A transição abrupta da temporada de férias para a época escolar nunca deixava de ser melancólica. Ontem, o movimento frenético e incessante dos múltiplos bandos de jovens em busca de todo tipo de diversão nos espaços azuis do mar e da terra iluminada por um sol jovial, enchendo a cidade de alvoroçada vitalidade; hoje, resta o vento frio de sul na paisagem silenciosa e a expressão preocupada das poucas pessoas que passam, concentradas em suas obrigações. Mas a tristeza inevitável dessa passagem durava pouco. Reencontrar os amigos na escola era um prazer que renovava o espírito rapidamente e logo a turma local se reagrupava para aproveitar as muitas ocasiões de aventuras que o canal, o mar e os amplos espaços ofereciam. E tudo voltava ao normal.

Desta vez, porém, era diferente. Por variadas razões a minha turma se dissolvera após três anos de atividade quase ininterrupta e eu me sentia sozinho. Além disso, e não menos importante, aproximavam-se os dezoito anos e o espectro das escolhas difíceis me assombrava mais a cada dia. Serviço militar, vestibular, mudança para a metrópole, faculdade, carreira, trabalho. Terminara o tempo de puro prazer e descoberta, sem responsabilidade e sem adversidade. Nada seria como antes.

Naquele dia, enquanto o vento sudoeste trazia a primeira frente fria do ano, senti um tanto difusamente que a minha Idade do Ouro se encerrara. Tive ainda algum tempo, mais um verão, uma nova turma de amigos, outras diversões, mas já não era a mesma coisa. Um dia, peguei o ônibus para o Rio de Janeiro sabendo que jamais voltaria. Não havia porque nem para o que voltar. Mais do que um lugar, juventude, relações e pessoas queridas, a Idade de Ouro é isso tudo dentro de um lapso de tempo determinado.

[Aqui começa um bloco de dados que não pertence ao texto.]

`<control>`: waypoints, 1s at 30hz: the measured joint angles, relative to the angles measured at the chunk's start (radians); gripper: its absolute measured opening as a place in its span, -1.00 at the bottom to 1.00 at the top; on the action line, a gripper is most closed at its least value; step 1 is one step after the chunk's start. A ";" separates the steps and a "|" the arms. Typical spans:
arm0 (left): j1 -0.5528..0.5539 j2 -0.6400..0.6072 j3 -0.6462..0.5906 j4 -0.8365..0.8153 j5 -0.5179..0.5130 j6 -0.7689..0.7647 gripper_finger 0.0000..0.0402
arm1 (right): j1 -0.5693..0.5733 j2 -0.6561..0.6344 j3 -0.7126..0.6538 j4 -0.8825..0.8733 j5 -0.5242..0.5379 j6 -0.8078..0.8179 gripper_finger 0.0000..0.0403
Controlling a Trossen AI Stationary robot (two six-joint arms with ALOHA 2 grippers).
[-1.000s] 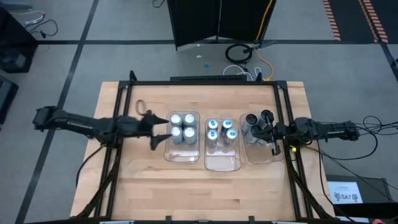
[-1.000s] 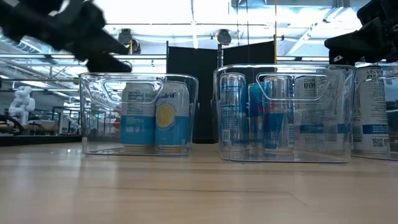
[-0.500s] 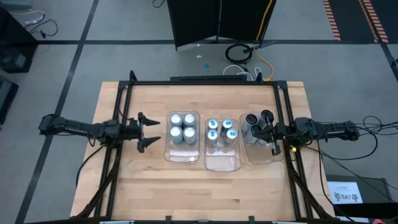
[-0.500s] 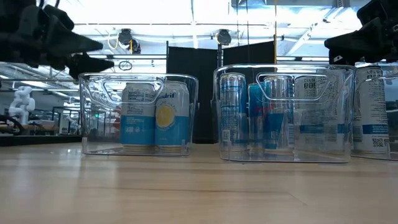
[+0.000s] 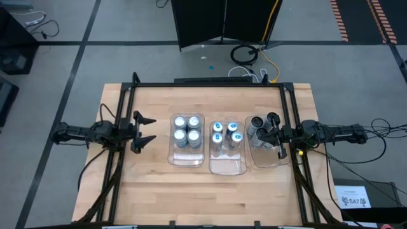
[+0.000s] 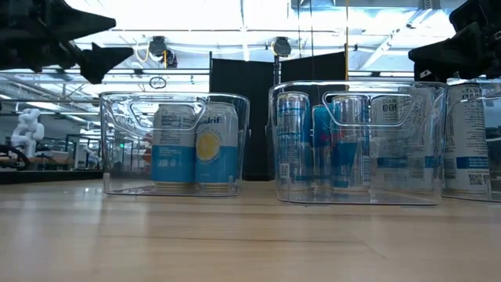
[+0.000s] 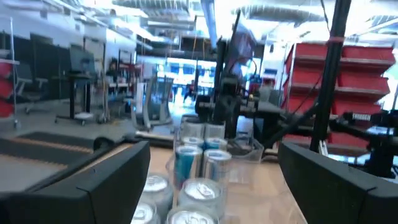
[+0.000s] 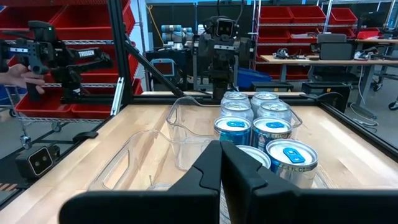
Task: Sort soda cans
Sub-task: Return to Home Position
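Three clear trays stand in a row on the wooden table. The left tray [image 5: 187, 156] holds several silver-white and blue cans [image 5: 186, 129], which also show in the low view [image 6: 196, 147]. The middle tray [image 5: 227, 166] holds slim blue-marked cans [image 5: 227, 132]. The right tray [image 5: 267, 159] holds dark grey cans [image 5: 256, 127]. My left gripper [image 5: 145, 131] is open and empty, left of the left tray; its wrist view [image 7: 212, 149] looks at the cans [image 7: 202, 190]. My right gripper [image 8: 221, 158] is shut and hovers over the right tray [image 8: 134, 165], touching nothing that shows.
Black frame rails [image 5: 127, 102] run along the table's left and right sides. Bare wood [image 5: 191, 197] lies in front of the trays. A person's hand [image 8: 15, 74] shows in the room beyond the table's left side.
My left gripper has drawn back from the left tray toward the table's left edge, staying open and empty. The cans and trays have stayed in place.
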 joint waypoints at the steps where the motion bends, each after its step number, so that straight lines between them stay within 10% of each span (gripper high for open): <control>1: 0.000 0.000 0.000 0.004 0.001 0.003 0.80 | 0.000 0.000 0.000 -0.001 0.000 0.000 -1.00; 30: 0.003 0.009 -0.001 -0.144 -0.312 0.106 0.80 | 0.000 0.004 0.000 -0.007 0.000 0.000 -1.00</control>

Findo esse tempo, ela não existe mais.

Mas o tempo passa e, com a maturidade, se superam as dores do rito de passagem que trouxe inexoravelmente a vida adulta. É o momento de olhar para trás e ver a si mesmo lá longe, congelado na idade da inocência, o que não se faz sem ternura, compaixão e uma certa melancolia.

Essa fase da vida é, creio, o melhor momento para se apreciar duas obras-primas do cinema que retratam esse momento decisivo com toda a minúcia sentimental possível: I Vitelloni, de Frederico Fellini, e American Graffiti, de George Lucas. Não tinha visto nenhum dos dois clássicos, uma lacuna na minha formação cultural que supri finalmente no momento mais oportuno possível. Eu não teria compreendido exatamente a essência das duas obras se as tivesse visto mais jovem ou mais velho.

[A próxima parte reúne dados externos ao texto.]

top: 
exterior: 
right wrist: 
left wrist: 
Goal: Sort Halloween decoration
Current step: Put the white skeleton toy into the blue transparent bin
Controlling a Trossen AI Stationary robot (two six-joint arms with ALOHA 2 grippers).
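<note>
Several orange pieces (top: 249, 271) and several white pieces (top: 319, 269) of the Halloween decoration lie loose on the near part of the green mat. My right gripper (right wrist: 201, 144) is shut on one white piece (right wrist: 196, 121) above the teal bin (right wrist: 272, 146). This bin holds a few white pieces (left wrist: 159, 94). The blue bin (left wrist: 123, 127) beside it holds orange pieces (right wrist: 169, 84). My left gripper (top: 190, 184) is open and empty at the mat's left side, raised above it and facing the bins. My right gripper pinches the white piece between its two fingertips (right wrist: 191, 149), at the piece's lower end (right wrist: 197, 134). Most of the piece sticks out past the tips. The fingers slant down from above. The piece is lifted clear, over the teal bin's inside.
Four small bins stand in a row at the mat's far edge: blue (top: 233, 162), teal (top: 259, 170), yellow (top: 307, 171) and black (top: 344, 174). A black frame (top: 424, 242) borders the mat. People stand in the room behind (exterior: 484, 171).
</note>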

O filme de Fellini é de 1953 e consagrou mundialmente o diretor italiano. Com toda a justiça. Ninguém envolvia com mais delicada afeição seus personagens e paisagens do que esse grande artista, mais ainda nesta história claramente autobiográfica. Fellini está olhando para si mesmo no passado e o faz com um lirismo difícil de superar. O filme se passa em uma cidadezinha da costa do Adriático, reminiscência da Rimini natal do diretor, e retrata a vida boêmia e descompromissada de uma turma de amigos. A trama segue principalmente as peripécias amorosas de Fausto, um mulherengo incorrigível, que arrasta os demais nas enrascadas em que se mete. Há cenas de beleza universal, como a dos amigos cantando e dançando abraçados pelas ruas desertas da cidade, de madrugada, após a enésima bebedeira. Quem não fez isso na juventude, saboreando a felicidade fugaz de um momento perfeito que escorre entre os dedos e fica para trás? Eu fiz, e você?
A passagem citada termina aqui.